If the deadlock happens, stacktrace of thread show it.


> but the write method in the http_buffered plugin is never being called.

How to check this? Insert logging code or your endpoint doesn't receive requests?


Masahiro

--
You received this message because you are subscribed to the Google Groups "Fluentd Google Group" group.
To unsubscribe from this group and stop receiving emails from it, send an email to fluentd+unsubscribe@googlegroups.com.
For more options, visit https://groups.google.com/d/optout.

Jacob Williams

unread,
Jan 26, 2017, 2:24:15 PM1/26/17
to Fluentd Google Group
There were no sigdump logs from the 23rd. There were a couple from the 20th, but I don't know that those are important since fluentd continued to work properly for the next few days. The first real sigdump logging did not occur until after I restarted fluentd on the 24th around noon. Because my company works with hospitals/care centers, much of the data logged contains people's personal health information, some of which, has been included in the sigdump files. So I have removed anything that could possibly contain sensitive info before sending the sigdump log.
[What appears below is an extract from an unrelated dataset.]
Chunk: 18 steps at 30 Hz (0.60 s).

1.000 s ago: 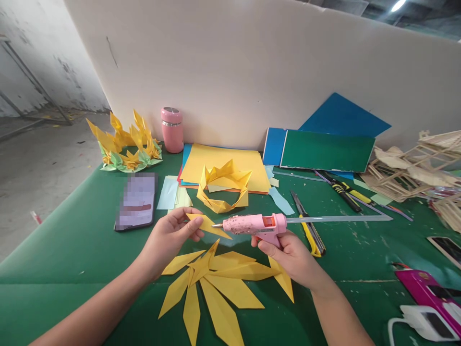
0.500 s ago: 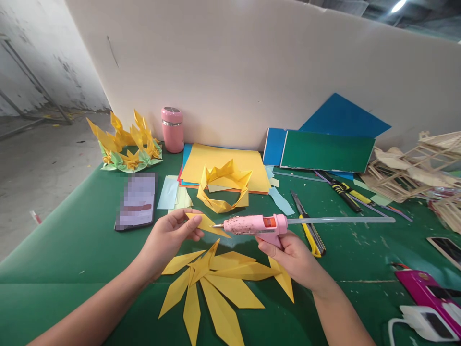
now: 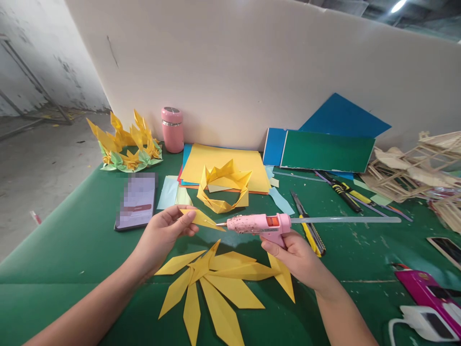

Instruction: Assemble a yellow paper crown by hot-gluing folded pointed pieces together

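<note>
Between thumb and fingers, my left hand (image 3: 167, 233) pinches a folded yellow paper piece (image 3: 205, 221) with a pointed end. My right hand (image 3: 297, 252) is wrapped round the handle of a pink glue gun (image 3: 255, 225). Its metal nozzle points left and meets or nearly meets the paper, where a small shiny streak of glue shows. A long clear glue stick (image 3: 345, 220) juts from the gun's back. Below both hands lie several pointed yellow paper pieces (image 3: 234, 290), fanned out and overlapping. Behind the gun sits a folded yellow paper crown (image 3: 225, 204).
A finished-looking crown with green leaves (image 3: 131, 154), a pink flask (image 3: 173, 132) and a phone (image 3: 139, 199) are at the left. Behind the small crown is stacked coloured paper (image 3: 230, 154). A yellow cutter knife (image 3: 310, 235), pliers-like tools (image 3: 347, 194) and wooden stick models (image 3: 403, 168) lie right.
My left hand and its paper piece have shifted slightly left and up. The glue gun has moved a little right, its nozzle now nearer the paper's pointed end.
</note>
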Tool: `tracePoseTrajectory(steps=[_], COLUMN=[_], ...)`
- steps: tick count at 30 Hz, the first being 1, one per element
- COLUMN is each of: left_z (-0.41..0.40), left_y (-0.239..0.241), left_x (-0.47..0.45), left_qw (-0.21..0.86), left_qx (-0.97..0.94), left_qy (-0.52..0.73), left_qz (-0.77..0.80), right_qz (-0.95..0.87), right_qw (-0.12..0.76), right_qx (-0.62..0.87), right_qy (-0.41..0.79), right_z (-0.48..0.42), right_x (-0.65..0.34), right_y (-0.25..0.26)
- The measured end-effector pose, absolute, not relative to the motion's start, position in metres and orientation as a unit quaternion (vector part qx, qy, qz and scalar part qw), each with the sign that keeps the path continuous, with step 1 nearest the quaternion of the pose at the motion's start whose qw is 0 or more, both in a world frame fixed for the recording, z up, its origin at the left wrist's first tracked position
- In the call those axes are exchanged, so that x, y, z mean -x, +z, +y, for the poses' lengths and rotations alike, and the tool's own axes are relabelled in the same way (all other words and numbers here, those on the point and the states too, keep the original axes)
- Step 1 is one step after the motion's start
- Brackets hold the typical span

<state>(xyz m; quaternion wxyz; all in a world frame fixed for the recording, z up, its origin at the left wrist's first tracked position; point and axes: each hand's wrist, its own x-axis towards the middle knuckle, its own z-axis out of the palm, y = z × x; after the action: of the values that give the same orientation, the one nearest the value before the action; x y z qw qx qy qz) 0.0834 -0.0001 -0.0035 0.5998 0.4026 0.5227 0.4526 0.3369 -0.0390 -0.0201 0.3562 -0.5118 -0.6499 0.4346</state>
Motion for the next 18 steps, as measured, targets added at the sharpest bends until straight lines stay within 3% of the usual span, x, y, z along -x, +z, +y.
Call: tracePoseTrajectory(steps=[18], left_z=[0.0036], left_y=[0.0006], left_x=[-0.0790], left_qw=[0.589], left_qx=[-0.386], left_qy=[0.483], left_qz=[0.520], right_qz=[-0.652], right_qw=[0.332], right_qx=[0.548], right_qy=[0.405], right_z=[-0.0400], right_x=[-0.3448], right_y=[-0.0160])
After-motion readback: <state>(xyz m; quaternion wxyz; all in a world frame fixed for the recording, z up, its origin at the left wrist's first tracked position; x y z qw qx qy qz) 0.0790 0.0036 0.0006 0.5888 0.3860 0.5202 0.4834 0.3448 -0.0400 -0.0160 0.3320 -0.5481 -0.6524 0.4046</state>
On the machine I added a $log.debug as the first line in the write method of the http_buffered plugin. Then started fluentd in full debug mode. That log message was never logged, which is how I know the write method was not called.
To unsubscribe from this group and stop receiving emails from it, send an email to fluentd+u...@googlegroups.com.
sigdump-4069-clean.log

Mr. Fiber

unread,
Jan 27, 2017, 12:04:39 AM1/27/17
to Fluentd Google Group
There were a couple from the 20th

So the ttached sigdump result doesn't contain stopped situation's thread info?

> but it still will not flush the buffer to send the log entries to our database.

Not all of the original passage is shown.